Granulocyte colony-stimulating factor (G-CSF) has exhibited efficacy at preventing the progression of pulmonary hypertension (PH); however, the exact mechanism is not completely clear. The aim of the present study was to assess whether this protective effect was mediated by the upregulation of circulating endothelial progenitor cells (EPCs) via the nitric oxide (NO) system. PH was induced in male Sprague-Dawley (SD) rats by the administration of a single subcutaneous injection of monocrotaline (MCT). The rats were treated with recombinant human G-CSF (rhG-CSF, 50 μg/kg/day) by subcutaneous injection from day five to day seven subsequent to the injection of MCT. Nω-nitro-L-arginine methyl ester (L-NAME, 4 mg/kg/day) was intragastrically administered in addition to rhG-CSF as a negative intervention. The changes in hemodynamics and histology, the number and function of circulating EPCs and the concentration of plasma NO were evaluated. With the occurrence of PH in the rat model, the number and function of circulating EPCs were demonstrated to be markedly downregulated.
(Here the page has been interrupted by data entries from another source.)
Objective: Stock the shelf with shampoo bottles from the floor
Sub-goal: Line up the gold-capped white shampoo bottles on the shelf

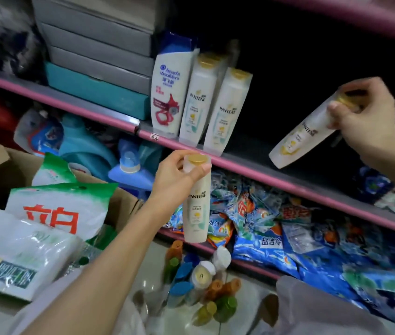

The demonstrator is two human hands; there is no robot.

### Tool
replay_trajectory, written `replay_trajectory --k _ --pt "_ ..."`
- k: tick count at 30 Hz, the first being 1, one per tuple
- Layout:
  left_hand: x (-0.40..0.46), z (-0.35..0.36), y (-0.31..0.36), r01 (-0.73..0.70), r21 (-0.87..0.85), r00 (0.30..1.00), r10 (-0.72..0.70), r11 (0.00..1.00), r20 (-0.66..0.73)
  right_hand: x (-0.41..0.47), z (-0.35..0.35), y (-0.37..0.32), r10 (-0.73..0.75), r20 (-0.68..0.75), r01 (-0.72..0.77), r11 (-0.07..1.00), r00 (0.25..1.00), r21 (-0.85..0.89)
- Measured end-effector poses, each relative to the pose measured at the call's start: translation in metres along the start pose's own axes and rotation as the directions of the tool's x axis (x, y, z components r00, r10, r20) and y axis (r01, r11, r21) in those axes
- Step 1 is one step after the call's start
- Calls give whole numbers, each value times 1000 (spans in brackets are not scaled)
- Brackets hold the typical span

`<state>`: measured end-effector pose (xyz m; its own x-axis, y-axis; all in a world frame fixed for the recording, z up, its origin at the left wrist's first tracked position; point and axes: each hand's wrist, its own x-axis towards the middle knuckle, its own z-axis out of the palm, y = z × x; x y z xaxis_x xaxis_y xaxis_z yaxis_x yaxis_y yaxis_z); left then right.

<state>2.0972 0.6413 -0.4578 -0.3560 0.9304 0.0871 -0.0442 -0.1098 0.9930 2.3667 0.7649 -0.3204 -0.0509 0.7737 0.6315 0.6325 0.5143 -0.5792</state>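
At four o'clock from the shelved bottles, a white Pantene bottle [308, 131] with a gold cap is gripped near its top by the right hand [365, 114], tilted, its base over the pink shelf edge [252, 171]. At six o'clock from the shelved bottles, a second, matching Pantene bottle [196, 209] is held upright by the left hand [177, 177], fingers curled round its neck. On the shelf a Head & Shoulders bottle [167, 93] is flanked at three o'clock by two standing Pantene bottles [212, 100]. More capped bottles [199, 279] are clustered on the floor below.
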Motion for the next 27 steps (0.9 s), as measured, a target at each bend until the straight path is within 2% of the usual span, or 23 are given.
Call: replay_trajectory --k 6,11,14,17,19,22,23,24,25,27 --pt "-3 4 3 -41 -114 997 48 993 61 20 7 15 97 78 -86 987 992 -136" --pt "-8 8 4 -66 -164 995 77 984 59 21 2 5 33 252 77 908 967 -412" --pt "-10 8 6 -79 -186 995 90 979 49 16 5 0 69 299 89 870 952 -484" --pt "-11 8 8 -66 -218 992 87 974 89 3 12 -3 138 259 -13 901 956 -434" --pt "-12 8 7 -59 -236 989 89 970 115 -12 18 -4 158 166 -80 913 973 -401" --pt "-12 9 7 -53 -259 987 91 964 134 -45 33 -12 -41 -11 33 908 999 -418" --pt "-12 10 6 -53 -262 986 91 964 138 -60 40 -17 -91 30 96 921 995 -377" --pt "-12 11 6 -53 -265 986 93 963 140 -79 48 -23 -95 149 136 947 984 -291" --pt "-12 12 6 -58 -271 985 100 961 141 -99 57 -29 -56 325 119 977 944 -179" --pt "-13 15 5 -72 -289 984 116 955 138 -141 73 -46 64 659 -77 997 750 -10"
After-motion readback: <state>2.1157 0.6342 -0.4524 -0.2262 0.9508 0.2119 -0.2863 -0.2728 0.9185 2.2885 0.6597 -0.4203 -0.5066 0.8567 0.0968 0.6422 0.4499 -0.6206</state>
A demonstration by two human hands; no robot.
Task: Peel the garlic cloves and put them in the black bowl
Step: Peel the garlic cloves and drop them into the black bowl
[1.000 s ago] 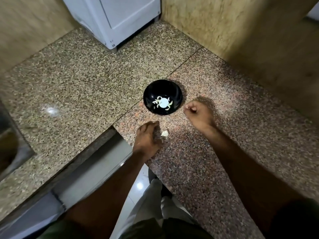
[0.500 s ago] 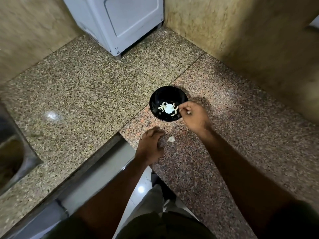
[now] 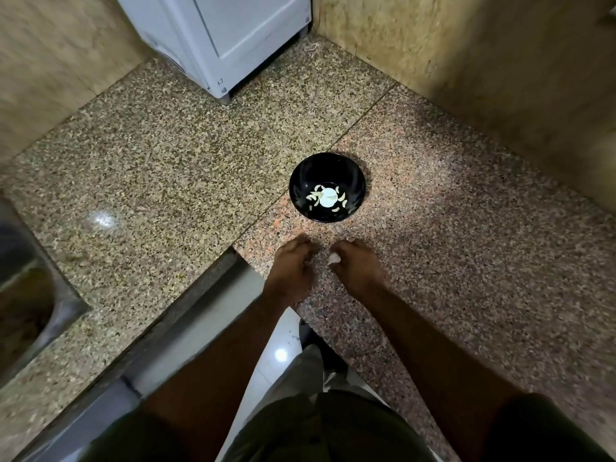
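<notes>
The black bowl (image 3: 308,173) stands on the granite counter (image 3: 466,248), with several peeled garlic cloves (image 3: 341,197) around a bright glare spot at its bottom. Just in front of the bowl, my right hand (image 3: 358,266) lies low on the counter and its fingertips pinch a whitish unpeeled garlic clove (image 3: 334,259). My left hand (image 3: 292,263) rests close beside it on the left. Its fingers are loosely curled toward the clove, and I see nothing held in them.
A white appliance (image 3: 230,38) stands at the back in the corner. A steel sink (image 3: 23,295) is sunk into the counter at the far left. The counter's inner corner edge (image 3: 233,261) drops to a white floor (image 3: 281,355) by my legs. Tiled walls close the back and right.
My right hand has pulled back from over the bowl to the clove on the counter and now has its fingers on it. My left hand stayed beside the clove.
</notes>
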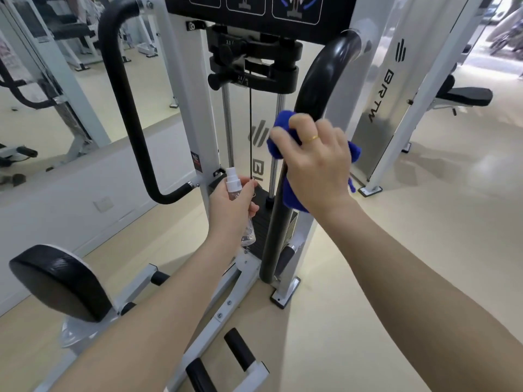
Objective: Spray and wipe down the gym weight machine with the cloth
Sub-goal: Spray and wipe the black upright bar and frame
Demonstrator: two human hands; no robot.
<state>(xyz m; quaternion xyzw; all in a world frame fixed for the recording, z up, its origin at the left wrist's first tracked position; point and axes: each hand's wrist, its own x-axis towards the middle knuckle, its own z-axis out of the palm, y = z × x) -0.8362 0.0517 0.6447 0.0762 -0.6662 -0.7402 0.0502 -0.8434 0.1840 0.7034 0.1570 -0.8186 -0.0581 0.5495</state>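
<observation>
Right hand [317, 159] curled round blue cloth [283, 128], clamping it onto rt black padded handle bar [319, 80] of weight machine [198, 114], approx mid-height of bar. Cloth bunched under palm and fingers, wrapped partly round bar, loose end sticking out past hand on far rt side, more hanging below wrist against bar. Gold ring [312, 138] on one finger.

Left hand [230, 207] gripping small clear spray bottle [236, 199], white nozzle up, fingers and thumb wrapped round body; held upright in front of weight stack [261, 219], just beside thin black cable [250, 123]. Bottle and cloth apart, bar between them.

Lt black handle bar [124, 103] untouched on other side of white frame. Black round pad [60, 281] near bottom lt of machine base; black foot pegs [239, 346] at bottom edge. Mirror wall [42, 94] to lt, 2nd white machine w/ bench [464, 96] to rt, beige floor [424, 236].
</observation>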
Moreover, a reduced plasma concentration of NO was observed, which was positively correlated with the number of circulating EPCs. Administration of rhG-CSF elevated the plasma level of NO, upregulated the number and function of circulating EPCs and effectively improved pulmonary hemodynamics and vascular reconstruction. Furthermore, the positive correlation between the levels of plasma NO and circulating EPCs was also observed in the rhG-CSF treatment group. However, the protective effect of rhG-CSF in PH was attenuated by L-NAME, which mediated the downregulation of NO and the EPCs. Thus, the present study suggests that G-CSF may attenuate the progression of MCT-induced PH by improving vascular injury repair mechanisms via the NO-mediated upregulation of EPCs.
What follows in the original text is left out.